6. «Les journalistes disent tous la même chose»
Pour savoir ce que fait Nicolas Sarkozy aujourd’hui, rien de plus simple, note l’auteur de SuperMedia. «Il vous suffit d’aller sur n’importe quel site d’info et vous aurez la réponse.» De fait, un simple tour en ligne permet de vérifier l’assertion: Nicolas Sarkozy était, ce vendredi matin, en Afrique. «Que les journalistes écrivent la même chose, c’est un problème», assène le directeur de Polis. Car dans ce déluge de données sur lequel titre The Economist, si rien ne différencie une donnée d’une autre, elle va se perdre dans la multitude. «Si la valeur du journalisme ne saute pas aux yeux des lecteurs, le journalisme va disparaître.»
7. «Le journalisme, c’est du divertissement»
A quoi sert le journalisme? «Si les gens regardent les infos, ce n’est pas pour savoir pour qui voter aux prochaines élections, mais pour se divertir». Oui, divertir, insiste Charlie Beckett face aux étudiants perplexes.
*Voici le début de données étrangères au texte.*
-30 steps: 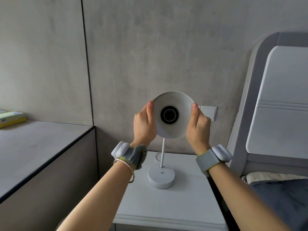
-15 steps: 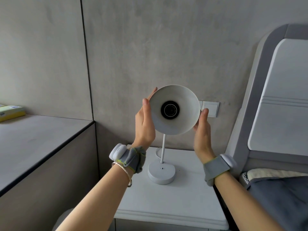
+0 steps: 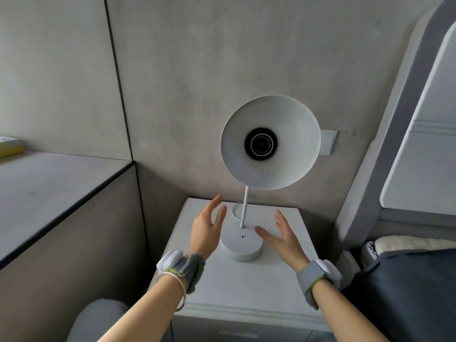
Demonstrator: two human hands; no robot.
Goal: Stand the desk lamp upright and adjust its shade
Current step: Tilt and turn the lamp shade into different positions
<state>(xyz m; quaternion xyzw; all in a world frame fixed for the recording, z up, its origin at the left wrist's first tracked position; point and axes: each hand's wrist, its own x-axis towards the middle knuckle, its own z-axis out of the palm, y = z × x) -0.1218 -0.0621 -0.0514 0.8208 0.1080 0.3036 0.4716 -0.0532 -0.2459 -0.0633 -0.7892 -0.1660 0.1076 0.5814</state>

Et d’enfoncer le clou: «Le journalisme, c’est du divertissement. La capacité à divertir, c’est le seul talent dont vous ayez vraiment besoin. Si vous ne savez pas faire du divertissement avec de l’info, vous ne pourrez jamais être journaliste.».
8. «The deadline is dead»
L’idée n’est pas nouvelle, mais dite en anglais, elle est plus percutante que jamais. C’est l’idée selon laquelle les nouveaux médias n’ont pas d’heure de bouclage fixe comme leurs cousins imprimés, ils bouclent en permanence, à toute heure du jour et de la nuit. Bref, de l’info 24h/24 et 7 jours/7.